3. The low-cost real-time bone key point identification device of claim 2, wherein if the number of channels of the Squeeze part is denoted as S1x1 and the number of convolutions of the expanded part 1x1 and the number of convolutions of the expanded part 3x3 are denoted as e1x1 and e3x3, respectively, the relationship of the above three is satisfied by the following formula: s1 × 1< e1 × 1+ e3 × 3.

4. The device of claim 3, wherein the neural network accelerator module further adds a short-cut between each of the fire3, fire5, fire7 and fire9 layers to improve robustness during training and prevent overfitting, and the improved Squeezenet backbone network outputs a series of convolution signatures to the signature pyramid network for further computation.

5. The device as claimed in claim 3, wherein four dimensions of fire2, fire6, fire5 and conv10 in the backbone network squeezet are extracted to construct a feature pyramid network, and after the feature pyramid network processing, the predicted results are output at each dimension respectively.

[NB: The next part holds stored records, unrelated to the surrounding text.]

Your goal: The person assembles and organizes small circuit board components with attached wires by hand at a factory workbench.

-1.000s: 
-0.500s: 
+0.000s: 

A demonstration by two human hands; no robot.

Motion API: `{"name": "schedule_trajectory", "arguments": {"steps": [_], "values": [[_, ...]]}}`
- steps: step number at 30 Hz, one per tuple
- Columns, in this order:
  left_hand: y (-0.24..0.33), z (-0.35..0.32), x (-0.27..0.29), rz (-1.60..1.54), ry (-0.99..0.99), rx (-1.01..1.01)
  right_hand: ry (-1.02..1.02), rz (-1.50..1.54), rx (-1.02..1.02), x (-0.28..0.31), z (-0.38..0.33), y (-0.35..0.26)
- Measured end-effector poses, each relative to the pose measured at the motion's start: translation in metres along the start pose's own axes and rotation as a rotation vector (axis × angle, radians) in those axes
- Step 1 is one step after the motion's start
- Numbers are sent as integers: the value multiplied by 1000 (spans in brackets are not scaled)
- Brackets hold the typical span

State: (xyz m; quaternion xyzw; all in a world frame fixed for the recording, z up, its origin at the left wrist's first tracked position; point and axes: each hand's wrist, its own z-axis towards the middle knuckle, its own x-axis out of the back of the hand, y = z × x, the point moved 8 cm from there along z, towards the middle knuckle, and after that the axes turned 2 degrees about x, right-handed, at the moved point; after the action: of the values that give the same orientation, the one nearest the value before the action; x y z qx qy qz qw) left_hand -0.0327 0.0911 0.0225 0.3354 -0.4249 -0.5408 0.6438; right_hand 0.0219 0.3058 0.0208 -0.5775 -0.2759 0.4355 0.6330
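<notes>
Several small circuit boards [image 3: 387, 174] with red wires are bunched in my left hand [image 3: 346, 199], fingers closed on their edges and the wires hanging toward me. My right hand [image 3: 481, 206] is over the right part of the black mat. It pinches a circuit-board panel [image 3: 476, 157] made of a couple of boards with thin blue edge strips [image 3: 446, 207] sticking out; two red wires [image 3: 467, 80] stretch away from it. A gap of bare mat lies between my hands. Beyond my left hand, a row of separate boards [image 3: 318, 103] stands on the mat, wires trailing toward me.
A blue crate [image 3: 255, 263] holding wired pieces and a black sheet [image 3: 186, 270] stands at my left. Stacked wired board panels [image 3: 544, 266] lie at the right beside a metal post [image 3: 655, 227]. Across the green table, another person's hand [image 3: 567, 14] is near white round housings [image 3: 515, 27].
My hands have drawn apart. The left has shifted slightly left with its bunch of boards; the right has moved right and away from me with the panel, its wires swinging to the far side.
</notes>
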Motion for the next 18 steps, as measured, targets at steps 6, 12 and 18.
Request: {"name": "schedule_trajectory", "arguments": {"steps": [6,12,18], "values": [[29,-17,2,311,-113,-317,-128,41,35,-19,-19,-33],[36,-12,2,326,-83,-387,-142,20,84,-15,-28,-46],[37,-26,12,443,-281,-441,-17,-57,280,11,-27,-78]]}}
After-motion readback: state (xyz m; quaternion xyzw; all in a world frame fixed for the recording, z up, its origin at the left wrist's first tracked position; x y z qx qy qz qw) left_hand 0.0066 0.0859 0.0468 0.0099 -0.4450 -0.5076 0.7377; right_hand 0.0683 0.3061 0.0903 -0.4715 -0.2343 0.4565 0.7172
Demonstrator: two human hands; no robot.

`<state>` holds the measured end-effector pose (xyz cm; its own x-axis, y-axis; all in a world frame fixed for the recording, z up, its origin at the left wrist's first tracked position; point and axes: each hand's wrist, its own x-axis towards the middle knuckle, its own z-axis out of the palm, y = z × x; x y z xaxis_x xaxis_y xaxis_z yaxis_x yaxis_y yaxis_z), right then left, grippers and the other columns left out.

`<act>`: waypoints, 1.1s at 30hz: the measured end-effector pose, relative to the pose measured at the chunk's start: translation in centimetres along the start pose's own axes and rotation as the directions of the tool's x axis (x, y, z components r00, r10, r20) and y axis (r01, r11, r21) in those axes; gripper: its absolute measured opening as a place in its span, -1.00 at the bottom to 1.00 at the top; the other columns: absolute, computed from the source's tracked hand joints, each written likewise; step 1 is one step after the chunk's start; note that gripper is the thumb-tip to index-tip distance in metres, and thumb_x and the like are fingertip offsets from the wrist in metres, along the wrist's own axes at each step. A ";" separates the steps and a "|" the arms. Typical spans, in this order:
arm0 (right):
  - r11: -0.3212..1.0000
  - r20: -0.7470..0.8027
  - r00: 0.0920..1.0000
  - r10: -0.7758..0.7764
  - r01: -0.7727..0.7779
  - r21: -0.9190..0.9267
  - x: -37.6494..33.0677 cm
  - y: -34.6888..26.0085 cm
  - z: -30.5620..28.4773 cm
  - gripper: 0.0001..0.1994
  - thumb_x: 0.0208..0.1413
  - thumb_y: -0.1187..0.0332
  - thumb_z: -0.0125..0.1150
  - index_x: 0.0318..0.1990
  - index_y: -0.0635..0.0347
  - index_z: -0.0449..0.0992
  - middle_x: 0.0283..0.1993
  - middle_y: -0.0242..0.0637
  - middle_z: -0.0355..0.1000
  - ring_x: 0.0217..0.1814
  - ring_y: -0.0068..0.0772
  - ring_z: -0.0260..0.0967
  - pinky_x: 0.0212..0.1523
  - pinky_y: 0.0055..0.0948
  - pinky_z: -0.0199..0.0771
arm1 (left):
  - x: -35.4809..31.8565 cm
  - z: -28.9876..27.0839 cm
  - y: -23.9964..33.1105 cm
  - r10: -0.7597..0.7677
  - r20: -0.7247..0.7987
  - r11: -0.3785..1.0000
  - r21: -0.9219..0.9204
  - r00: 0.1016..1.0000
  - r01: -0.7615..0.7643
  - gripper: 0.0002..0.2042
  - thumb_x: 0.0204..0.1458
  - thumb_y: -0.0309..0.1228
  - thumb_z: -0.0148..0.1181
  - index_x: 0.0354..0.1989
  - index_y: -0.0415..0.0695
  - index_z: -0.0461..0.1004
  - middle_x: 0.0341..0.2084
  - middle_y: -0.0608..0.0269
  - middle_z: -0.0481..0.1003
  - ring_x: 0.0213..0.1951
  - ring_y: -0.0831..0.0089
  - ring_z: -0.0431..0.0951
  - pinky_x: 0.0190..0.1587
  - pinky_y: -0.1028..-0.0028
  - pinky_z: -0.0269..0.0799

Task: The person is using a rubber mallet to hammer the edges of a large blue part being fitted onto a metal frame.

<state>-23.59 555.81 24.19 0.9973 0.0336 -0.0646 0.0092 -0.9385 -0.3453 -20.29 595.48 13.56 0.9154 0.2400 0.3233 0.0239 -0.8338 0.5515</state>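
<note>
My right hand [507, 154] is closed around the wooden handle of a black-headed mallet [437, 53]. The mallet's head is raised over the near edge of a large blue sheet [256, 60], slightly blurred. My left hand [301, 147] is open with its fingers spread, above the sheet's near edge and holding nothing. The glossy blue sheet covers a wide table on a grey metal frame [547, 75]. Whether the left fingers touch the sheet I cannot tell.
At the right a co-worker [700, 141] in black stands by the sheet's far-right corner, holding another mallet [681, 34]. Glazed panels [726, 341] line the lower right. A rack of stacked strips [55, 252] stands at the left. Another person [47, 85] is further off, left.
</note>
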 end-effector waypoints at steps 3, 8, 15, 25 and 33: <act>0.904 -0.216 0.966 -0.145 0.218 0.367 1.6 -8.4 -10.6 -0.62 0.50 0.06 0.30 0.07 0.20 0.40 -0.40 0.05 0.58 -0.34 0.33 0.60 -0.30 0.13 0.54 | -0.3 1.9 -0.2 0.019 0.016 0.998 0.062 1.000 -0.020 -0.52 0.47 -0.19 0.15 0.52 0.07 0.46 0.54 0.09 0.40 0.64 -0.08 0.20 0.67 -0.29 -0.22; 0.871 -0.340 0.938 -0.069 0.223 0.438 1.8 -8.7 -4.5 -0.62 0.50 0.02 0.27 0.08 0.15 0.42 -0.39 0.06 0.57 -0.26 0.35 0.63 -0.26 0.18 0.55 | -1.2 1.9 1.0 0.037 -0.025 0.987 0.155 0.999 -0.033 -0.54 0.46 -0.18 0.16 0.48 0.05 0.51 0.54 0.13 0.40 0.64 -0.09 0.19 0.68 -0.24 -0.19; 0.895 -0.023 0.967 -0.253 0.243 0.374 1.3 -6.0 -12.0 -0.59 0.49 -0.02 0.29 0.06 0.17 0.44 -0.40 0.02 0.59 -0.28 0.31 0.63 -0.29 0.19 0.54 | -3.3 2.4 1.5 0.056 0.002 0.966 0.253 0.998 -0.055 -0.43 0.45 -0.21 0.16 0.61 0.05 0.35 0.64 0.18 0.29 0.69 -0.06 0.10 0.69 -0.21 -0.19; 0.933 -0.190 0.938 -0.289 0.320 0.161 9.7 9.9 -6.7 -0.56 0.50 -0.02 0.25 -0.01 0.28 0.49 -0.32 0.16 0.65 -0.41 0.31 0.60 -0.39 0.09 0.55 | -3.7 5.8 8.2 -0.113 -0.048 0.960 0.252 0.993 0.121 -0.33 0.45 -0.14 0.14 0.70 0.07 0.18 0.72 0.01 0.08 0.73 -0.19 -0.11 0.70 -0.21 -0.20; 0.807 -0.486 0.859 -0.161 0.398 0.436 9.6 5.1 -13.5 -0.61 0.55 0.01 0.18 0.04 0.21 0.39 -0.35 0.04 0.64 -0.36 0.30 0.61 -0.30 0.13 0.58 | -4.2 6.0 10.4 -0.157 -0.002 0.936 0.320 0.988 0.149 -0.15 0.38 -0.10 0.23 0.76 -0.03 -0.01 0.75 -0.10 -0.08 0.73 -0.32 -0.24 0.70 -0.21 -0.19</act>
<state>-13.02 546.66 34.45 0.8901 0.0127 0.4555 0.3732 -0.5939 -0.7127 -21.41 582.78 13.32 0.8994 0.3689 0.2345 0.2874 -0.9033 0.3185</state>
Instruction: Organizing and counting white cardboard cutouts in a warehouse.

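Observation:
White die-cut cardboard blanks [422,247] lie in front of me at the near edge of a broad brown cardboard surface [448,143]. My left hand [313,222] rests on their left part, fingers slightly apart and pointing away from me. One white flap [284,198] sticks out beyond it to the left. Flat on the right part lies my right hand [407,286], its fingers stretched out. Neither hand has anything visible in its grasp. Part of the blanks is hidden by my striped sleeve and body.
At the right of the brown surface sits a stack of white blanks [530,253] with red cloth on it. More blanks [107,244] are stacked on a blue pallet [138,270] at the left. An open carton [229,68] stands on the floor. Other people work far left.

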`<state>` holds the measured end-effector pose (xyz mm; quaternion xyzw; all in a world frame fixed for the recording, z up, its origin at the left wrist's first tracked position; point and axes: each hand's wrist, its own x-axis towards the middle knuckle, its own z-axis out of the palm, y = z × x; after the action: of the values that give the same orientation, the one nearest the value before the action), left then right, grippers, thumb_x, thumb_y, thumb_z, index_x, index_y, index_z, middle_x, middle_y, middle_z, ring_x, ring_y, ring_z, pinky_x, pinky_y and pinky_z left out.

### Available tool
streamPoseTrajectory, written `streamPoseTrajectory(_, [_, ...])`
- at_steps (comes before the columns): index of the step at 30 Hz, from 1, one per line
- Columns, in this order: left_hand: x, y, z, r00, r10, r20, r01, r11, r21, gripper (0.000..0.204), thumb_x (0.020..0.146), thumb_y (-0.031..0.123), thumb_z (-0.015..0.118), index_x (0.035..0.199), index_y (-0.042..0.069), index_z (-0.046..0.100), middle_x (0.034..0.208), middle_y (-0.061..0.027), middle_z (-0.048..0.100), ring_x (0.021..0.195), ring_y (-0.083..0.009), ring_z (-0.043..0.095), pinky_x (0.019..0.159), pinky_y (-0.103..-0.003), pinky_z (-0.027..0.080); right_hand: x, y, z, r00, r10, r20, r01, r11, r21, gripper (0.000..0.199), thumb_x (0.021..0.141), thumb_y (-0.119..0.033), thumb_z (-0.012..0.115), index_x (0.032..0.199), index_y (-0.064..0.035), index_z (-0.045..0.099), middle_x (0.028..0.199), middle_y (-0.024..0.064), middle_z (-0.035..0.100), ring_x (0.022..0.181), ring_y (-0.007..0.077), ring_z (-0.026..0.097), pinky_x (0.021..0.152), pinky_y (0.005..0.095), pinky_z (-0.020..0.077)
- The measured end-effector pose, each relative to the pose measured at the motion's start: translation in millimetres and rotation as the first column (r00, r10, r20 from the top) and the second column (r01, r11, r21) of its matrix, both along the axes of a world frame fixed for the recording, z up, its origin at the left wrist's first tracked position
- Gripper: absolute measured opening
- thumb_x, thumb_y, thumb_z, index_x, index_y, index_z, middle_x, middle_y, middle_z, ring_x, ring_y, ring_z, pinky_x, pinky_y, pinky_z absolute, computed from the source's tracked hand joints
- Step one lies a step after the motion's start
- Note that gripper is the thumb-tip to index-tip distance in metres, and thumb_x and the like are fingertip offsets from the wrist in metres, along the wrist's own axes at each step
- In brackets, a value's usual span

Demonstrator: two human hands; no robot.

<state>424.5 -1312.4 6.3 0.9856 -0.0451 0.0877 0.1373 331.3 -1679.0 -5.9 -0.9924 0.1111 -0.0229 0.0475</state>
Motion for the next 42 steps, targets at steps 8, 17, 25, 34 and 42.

6. The low-cost, real-time bone keypoint identification device of claim 4, wherein said feature pyramid network further comprises: the predicted result contains two parts: the heat map (heatmap) and the vector field (paf) are combined to predict results of heatmap and paf in multiple scales, and finally the model obtains output results of the bone key points. If n-scale predictors are obtained, the final predictors Fheatmap and Fpaf of heatmap and paf are expressed as follows:

7. The low-cost real-time bone keypoint identification device of claim 1, wherein said neural network acceleration module further comprises: the method comprises the steps of quantizing and accelerating an engine, wherein the quantizing is that data in an FP32 format are converted into an INT8 format in an inference process for data in an FP32 format adopted in a model training process, and the accelerating engine accelerates in the model inference process based on an OpenCL framework, so that the real-time performance of a bone key point identification process is further improved.

8. A low-cost real-time bone key point identification method, which utilizes the device as claimed in claims 1-7, characterized in that image data is collected, the obtained image information is processed, the image is extracted by using improved SqueezeNet as basic backbone network and combining with characteristic pyramid network, after processing by characteristic pyramid network, the predicted result is output on each scale, and finally the bone key point information of the collected image is output in real time by quantizing and accelerating the data in the reasoning process.